Der Mond als Nebenkriegsschauplatz#

"Der Erdglobus bekommt erst eine echte Bedeutung, als die Menschen auf die Weltmeere expandieren", erzählt Mokre. Die Küste Indiens zum Beispiel ist bei Mercators Globus erstaunlich exakt dargestellt. "Aber großräumig funktioniert es nicht." Amerika ist nur ungefähr dort, wo es sein sollte. "Und es gibt noch Gebiete, die nicht bekannt sind, etwa die Westküste Nordamerikas.
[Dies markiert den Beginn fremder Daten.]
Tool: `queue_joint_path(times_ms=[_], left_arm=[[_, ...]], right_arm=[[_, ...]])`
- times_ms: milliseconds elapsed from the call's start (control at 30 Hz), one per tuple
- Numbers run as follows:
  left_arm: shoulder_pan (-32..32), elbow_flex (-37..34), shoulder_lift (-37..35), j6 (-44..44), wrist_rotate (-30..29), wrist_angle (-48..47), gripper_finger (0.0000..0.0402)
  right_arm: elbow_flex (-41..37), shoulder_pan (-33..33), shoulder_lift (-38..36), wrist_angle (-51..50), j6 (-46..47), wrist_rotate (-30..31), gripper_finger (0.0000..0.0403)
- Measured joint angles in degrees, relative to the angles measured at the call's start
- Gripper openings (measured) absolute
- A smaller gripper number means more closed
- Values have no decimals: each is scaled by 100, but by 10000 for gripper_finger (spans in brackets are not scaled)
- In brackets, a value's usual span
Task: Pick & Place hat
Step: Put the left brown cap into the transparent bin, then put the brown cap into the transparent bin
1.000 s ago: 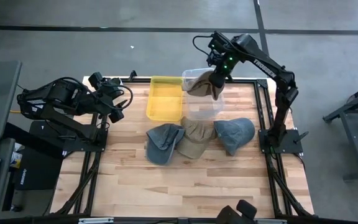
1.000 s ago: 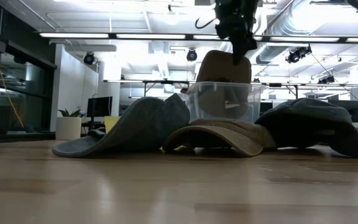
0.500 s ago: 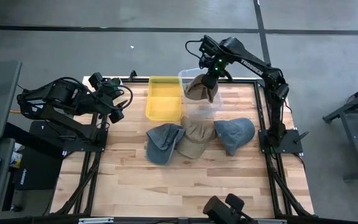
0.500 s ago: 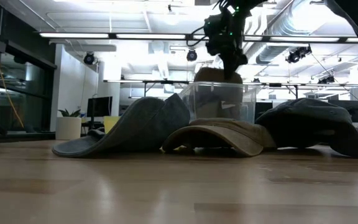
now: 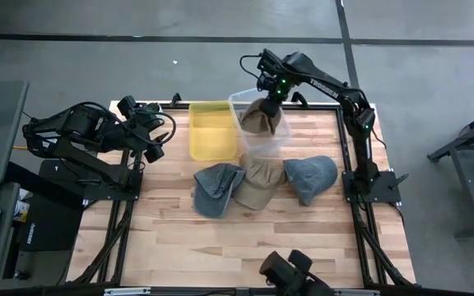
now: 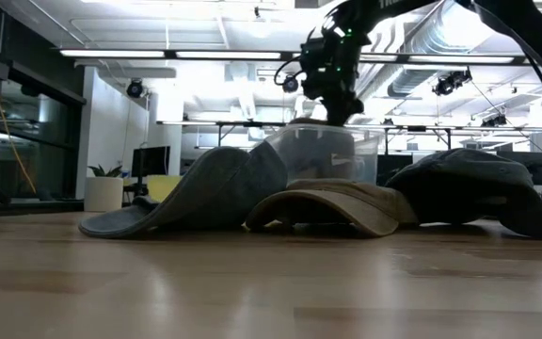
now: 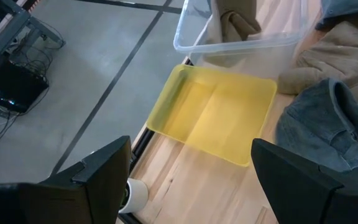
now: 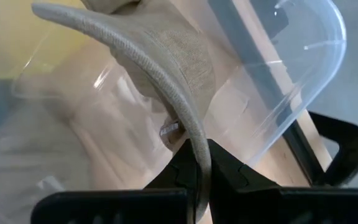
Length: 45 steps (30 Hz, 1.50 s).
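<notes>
My right gripper [image 5: 271, 89] is shut on a tan hat [image 5: 262, 122] that hangs down into the clear plastic bin [image 5: 245, 148] at the table's far side. In the low view the hat [image 6: 320, 122] shows just over the bin's rim. Three more hats lie on the table in front of the bin: a grey-blue one [image 5: 218, 189], a tan one [image 5: 257, 181] and a blue one [image 5: 311, 177]. My left gripper [image 5: 156, 141] waits open past the table's left edge, its fingers wide apart in its wrist view [image 7: 191, 180]. My right gripper pinches a curved, stitched edge of the tan hat [image 8: 194, 146] between its two fingers. The fingers come from above, pointing steeply down. The hat hangs below them inside the bin; whether it rests on the bin's floor cannot be told.
A yellow tray [image 5: 212, 130] lies against the bin's left side. The three loose hats crowd the table's middle, and the bare wooden near half [image 5: 253, 247] is free room. Black frame rails run along the table's sides.
My right gripper has gone down and toward the table's left, still shut, lowering the tan hat from above the rim into the clear bin. The bin has slid a little toward the left, and the yellow tray beside it has shifted with it.
</notes>
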Motion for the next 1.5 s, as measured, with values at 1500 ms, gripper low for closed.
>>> queue_joint_path(times_ms=[1500], left_arm=[[2,0,-2,-4,260,0,309]], right_arm=[[0,84,-688,520,168,-83,114]])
Australien fehlte natürlich." Genaue Globen im heutigen Verständnis gibt es erst seit 1870.

Andere entstanden noch später - Mond- und Planetengloben. "Wir haben einen Schwerpunkt darauf gesetzt", erzählt Mokre; außer vom Mond gibt es noch solche von Venus und Mars. "Mondgloben haben zwischen 1960 und 1970 einen unglaublichen Aufschwung erlebt, als die USA und die Sowjetunion beim ,space race‘ den Mond als Nebenkriegsschauplatz gesehen haben."
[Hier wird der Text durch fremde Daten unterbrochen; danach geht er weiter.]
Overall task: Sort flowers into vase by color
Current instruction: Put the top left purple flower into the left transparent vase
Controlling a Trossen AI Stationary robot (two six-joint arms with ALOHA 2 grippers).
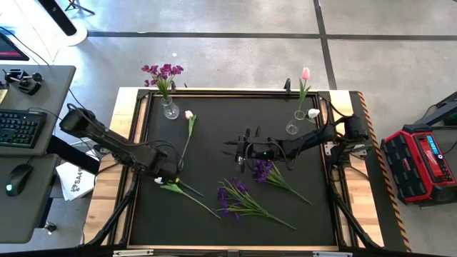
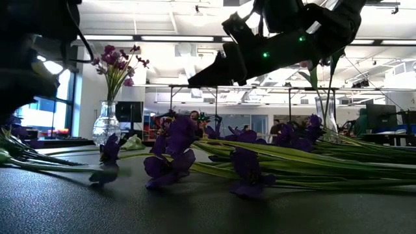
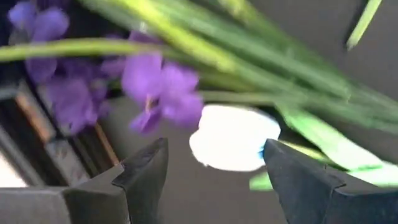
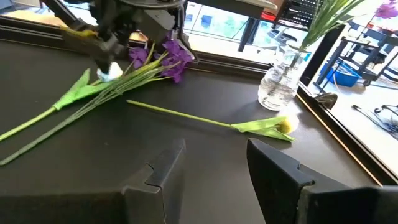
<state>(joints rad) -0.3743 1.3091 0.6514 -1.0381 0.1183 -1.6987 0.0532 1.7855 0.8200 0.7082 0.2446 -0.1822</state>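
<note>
My left gripper point(image 1: 166, 174) is open and low over the table's left half. Its fingers stand on either side of a white tulip bud point(image 3: 231, 138) without touching it; the bud's stem point(image 1: 194, 198) lies on the mat. Purple blossoms point(image 3: 158, 87) lie just beyond the bud. My right gripper point(image 1: 239, 150) is open and empty, above the mat's middle. Two purple flowers point(image 1: 263, 170) point(image 1: 232, 196) lie flat on the mat near it. Another white tulip point(image 1: 188, 116) lies near the left vase point(image 1: 170, 108), which holds purple flowers. The right vase point(image 1: 291, 128) holds a pink tulip point(image 1: 305, 73).
The black mat point(image 1: 214, 128) has a raised wooden frame point(image 1: 118, 178) around it. The vases stand at its far left and far right. A desk with a keyboard and mouse point(image 1: 18, 175) is off the left side, and a red case point(image 1: 421, 160) off the right.
</note>
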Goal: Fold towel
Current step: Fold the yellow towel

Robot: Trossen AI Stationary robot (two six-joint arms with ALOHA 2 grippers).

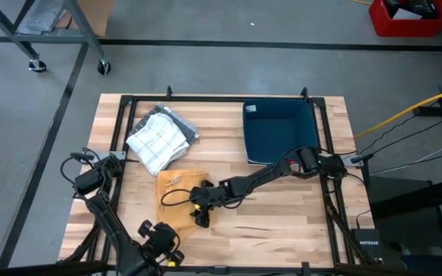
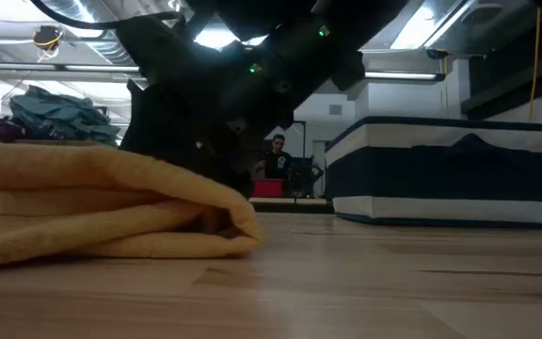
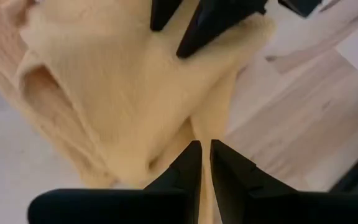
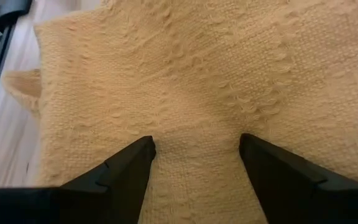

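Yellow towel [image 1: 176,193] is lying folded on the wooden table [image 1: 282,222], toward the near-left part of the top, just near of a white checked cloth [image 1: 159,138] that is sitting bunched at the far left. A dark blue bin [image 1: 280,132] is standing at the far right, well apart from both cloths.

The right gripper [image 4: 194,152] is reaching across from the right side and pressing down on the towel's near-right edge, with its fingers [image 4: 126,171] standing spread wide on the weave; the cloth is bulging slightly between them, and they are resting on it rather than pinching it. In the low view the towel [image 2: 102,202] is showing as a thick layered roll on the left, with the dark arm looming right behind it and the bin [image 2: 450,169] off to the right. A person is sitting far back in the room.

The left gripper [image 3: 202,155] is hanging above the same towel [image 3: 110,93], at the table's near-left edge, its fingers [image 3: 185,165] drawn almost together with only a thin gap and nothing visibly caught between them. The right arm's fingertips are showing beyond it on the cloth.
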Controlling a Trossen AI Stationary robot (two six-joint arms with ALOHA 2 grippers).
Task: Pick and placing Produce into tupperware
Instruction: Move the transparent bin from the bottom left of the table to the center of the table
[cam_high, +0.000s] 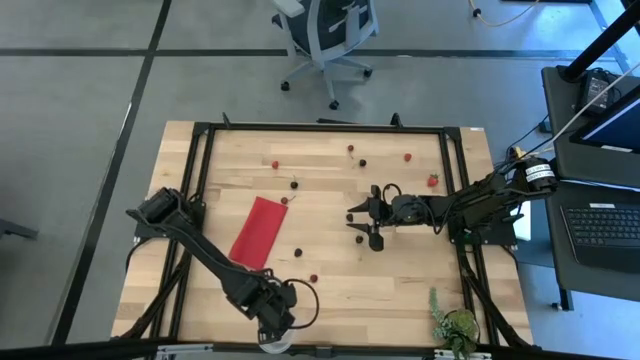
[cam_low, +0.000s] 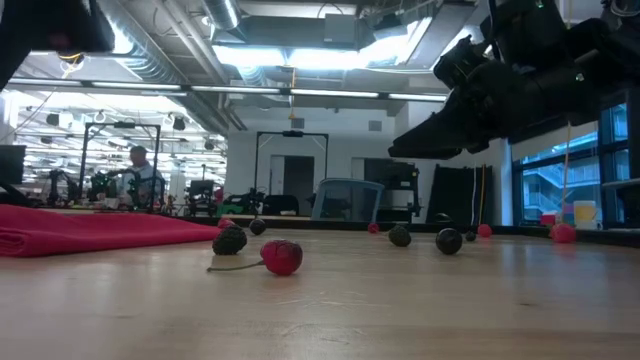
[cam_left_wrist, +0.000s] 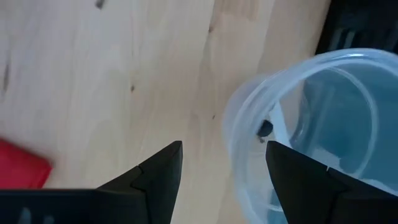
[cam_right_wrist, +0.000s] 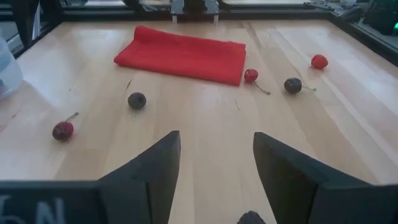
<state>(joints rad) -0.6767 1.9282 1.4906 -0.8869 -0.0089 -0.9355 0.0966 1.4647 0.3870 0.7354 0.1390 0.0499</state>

Ein in Moskau 1961 hergestellter Mondglobus ist - "das wechselt immer wieder mal" - Mokres aktuelles Lieblingsstück: "Er zeigt bereits einen Teil der Rückseite, aber noch nicht den gesamten Mond. Die Daten stammen von einer Raumsonde aus dem Jahr 1959. Der Globus beschreibt damit den Übergang ins Raumzeitalter und ist ein sehr aussagekräftiges Objekt."